WHAT IS REQUIRED = Across the following data, state how many lines include the word "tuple". Provide the number alone.

RECORDED INFORMATION =

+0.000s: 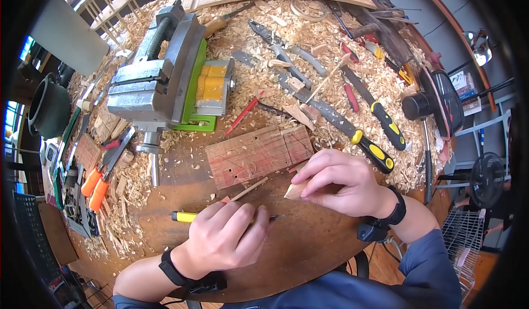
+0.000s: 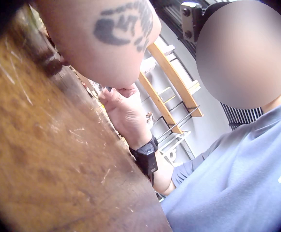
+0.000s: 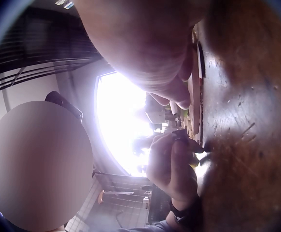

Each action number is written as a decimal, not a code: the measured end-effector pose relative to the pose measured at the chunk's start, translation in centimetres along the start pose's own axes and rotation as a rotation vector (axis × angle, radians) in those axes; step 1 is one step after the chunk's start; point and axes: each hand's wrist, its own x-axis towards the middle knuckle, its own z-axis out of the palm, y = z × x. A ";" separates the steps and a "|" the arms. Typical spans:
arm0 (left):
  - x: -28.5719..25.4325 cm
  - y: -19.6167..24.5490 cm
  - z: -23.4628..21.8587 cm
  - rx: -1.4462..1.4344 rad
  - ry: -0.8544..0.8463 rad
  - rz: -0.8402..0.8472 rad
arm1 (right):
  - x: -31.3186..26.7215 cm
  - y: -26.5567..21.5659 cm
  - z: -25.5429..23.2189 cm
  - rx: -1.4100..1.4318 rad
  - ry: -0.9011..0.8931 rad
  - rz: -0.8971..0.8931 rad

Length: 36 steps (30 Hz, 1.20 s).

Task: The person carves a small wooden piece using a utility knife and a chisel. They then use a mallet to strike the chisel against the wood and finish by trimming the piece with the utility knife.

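My left hand (image 1: 228, 234) is low over the near part of the table, its fingers curled round a slim yellow tool (image 1: 185, 217) with a black end. A dark tip shows beyond the fingertips, while the tool's middle is hidden by the hand. Just above the knuckles lies a thin wooden stick (image 1: 250, 189). My right hand (image 1: 347, 182) pinches a small pale piece of wood (image 1: 295, 190) between thumb and fingers, its pointed end toward the left hand. Behind both hands lies a flat wooden board (image 1: 259, 156) with drilled holes and red marks.
A metal vise (image 1: 146, 88) stands at the left, beside a green and yellow clamp-like fixture (image 1: 193, 110). Several yellow-and-black-handled tools (image 1: 374, 152) lie at the right among wood shavings (image 1: 242, 33). Orange-handled tools (image 1: 98, 190) lie at far left; a black-headed mallet (image 1: 417, 106) is at far right.
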 end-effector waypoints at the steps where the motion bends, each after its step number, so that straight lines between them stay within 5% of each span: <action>1: 0.0 0.0 0.0 0.000 0.003 0.004 | 0.0 0.0 0.0 0.000 0.003 -0.002; 36: 0.0 0.0 0.0 0.006 -0.006 0.000 | -0.1 0.0 -0.1 -0.033 0.001 0.016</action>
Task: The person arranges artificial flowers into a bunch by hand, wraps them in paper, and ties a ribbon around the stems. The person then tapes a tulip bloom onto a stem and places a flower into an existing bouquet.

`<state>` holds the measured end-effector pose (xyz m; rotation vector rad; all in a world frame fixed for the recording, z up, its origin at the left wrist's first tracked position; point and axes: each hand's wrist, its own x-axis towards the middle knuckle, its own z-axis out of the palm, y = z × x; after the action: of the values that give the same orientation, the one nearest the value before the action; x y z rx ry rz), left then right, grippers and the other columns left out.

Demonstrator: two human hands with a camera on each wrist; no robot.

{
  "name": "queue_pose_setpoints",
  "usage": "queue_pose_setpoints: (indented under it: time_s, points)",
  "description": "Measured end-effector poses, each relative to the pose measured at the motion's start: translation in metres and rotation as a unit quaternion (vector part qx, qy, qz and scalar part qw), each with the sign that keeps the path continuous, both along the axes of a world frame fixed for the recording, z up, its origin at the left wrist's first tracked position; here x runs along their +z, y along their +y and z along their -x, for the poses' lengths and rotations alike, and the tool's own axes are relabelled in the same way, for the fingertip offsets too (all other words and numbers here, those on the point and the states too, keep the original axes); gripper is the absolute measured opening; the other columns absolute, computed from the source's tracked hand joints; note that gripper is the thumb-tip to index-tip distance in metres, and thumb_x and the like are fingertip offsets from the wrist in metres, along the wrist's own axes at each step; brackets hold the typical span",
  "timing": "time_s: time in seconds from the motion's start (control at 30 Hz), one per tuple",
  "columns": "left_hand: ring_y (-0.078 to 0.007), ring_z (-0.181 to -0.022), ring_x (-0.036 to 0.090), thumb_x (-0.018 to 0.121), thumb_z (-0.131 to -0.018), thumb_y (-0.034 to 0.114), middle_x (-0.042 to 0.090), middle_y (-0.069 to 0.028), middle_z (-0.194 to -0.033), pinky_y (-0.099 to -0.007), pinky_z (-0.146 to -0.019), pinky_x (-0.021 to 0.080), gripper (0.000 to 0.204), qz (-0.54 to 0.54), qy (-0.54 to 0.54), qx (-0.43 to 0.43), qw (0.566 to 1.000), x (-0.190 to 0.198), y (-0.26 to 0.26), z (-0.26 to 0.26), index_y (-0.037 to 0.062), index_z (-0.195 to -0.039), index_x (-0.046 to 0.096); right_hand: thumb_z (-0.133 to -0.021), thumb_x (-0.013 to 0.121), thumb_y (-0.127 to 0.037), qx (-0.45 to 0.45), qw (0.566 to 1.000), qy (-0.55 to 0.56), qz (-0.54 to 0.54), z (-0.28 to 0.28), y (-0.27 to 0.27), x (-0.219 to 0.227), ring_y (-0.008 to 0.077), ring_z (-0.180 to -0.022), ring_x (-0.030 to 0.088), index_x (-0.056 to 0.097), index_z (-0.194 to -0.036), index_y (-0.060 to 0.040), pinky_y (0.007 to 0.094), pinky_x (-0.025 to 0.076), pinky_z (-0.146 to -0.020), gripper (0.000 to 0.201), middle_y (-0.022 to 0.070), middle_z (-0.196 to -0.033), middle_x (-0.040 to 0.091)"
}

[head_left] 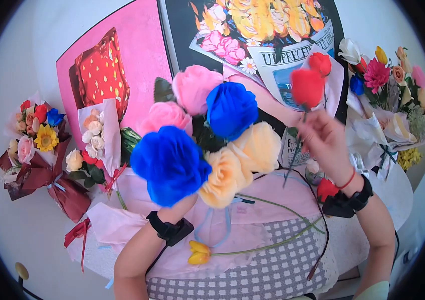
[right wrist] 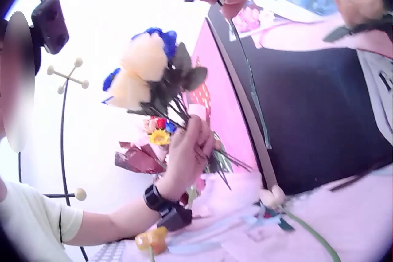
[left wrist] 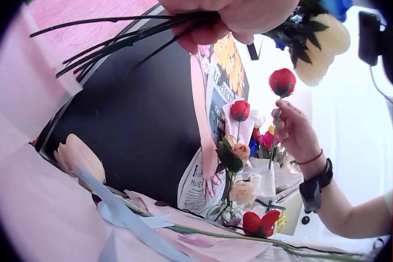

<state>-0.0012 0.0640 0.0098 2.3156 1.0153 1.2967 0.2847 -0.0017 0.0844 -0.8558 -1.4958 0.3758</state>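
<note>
Gripping a bunch (head_left: 207, 135) of six blooms — two blue, two pink, two cream — the left hand (right wrist: 187, 151) is clenching its stems; right of the bunch, the right hand (head_left: 322, 137) is pinching one red rose (head_left: 306, 86)

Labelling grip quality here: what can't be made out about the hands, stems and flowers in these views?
- Left hand: head view, hidden behind the bunch of flowers; only the wrist shows.
- Right hand pinch on the red rose stem: right wrist view, fingertips cut by the top edge.
- Red rose head: right wrist view, out of frame.
- Pink blooms: left wrist view, cut off by the top edge.
- Stem count in the left hand: left wrist view, stems overlap.
</note>
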Motion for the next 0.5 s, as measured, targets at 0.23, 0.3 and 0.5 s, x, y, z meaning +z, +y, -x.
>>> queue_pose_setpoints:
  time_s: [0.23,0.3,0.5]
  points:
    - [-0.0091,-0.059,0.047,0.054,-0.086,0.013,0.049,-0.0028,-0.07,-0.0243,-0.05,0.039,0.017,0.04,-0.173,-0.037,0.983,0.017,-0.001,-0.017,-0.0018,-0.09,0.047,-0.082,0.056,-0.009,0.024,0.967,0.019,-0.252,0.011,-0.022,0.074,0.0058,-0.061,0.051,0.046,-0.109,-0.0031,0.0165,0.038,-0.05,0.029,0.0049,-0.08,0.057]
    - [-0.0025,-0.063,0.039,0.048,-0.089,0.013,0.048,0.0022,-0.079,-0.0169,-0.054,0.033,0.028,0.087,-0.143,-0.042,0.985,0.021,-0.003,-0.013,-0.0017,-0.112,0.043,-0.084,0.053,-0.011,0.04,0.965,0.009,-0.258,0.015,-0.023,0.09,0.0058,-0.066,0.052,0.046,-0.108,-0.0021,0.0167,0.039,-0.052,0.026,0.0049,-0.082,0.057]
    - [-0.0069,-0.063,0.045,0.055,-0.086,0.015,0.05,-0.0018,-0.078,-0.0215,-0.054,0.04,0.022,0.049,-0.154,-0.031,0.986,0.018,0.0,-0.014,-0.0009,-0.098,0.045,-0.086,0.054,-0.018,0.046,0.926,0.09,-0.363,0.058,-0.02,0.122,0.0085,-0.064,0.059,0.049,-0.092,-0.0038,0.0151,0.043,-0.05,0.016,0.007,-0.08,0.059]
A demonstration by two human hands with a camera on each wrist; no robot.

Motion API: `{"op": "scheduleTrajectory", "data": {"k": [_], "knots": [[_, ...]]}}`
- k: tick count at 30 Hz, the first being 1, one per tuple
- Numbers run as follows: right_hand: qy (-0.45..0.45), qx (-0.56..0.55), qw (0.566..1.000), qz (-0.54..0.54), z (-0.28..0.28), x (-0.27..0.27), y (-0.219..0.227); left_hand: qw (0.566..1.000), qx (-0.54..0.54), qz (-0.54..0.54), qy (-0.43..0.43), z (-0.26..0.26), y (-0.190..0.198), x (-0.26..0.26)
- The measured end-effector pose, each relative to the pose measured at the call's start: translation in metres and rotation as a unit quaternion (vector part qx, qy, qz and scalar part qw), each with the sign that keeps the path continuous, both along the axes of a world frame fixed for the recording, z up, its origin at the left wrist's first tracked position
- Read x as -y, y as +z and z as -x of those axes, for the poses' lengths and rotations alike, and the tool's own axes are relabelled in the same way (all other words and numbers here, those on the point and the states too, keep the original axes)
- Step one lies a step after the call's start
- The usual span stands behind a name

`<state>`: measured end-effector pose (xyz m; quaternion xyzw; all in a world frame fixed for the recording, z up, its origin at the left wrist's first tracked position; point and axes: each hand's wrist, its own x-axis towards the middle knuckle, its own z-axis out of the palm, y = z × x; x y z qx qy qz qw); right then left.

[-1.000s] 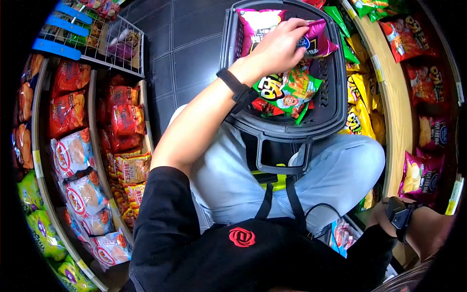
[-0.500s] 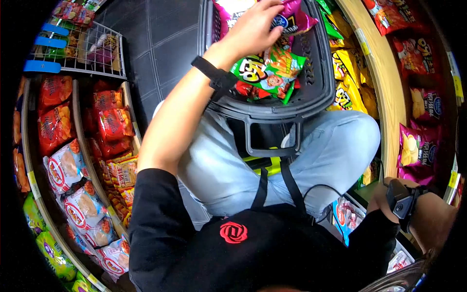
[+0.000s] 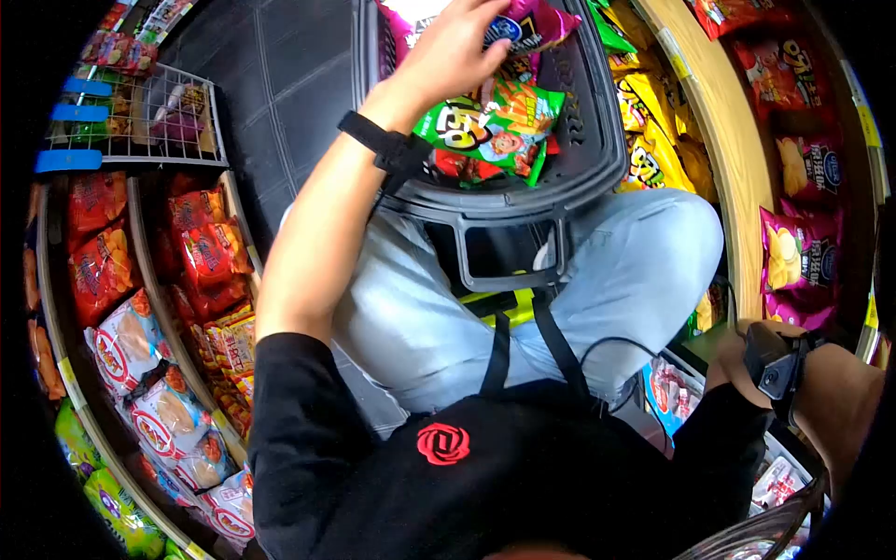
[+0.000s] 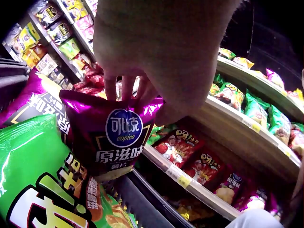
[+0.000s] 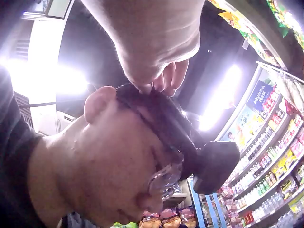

RESPONSE AREA = 2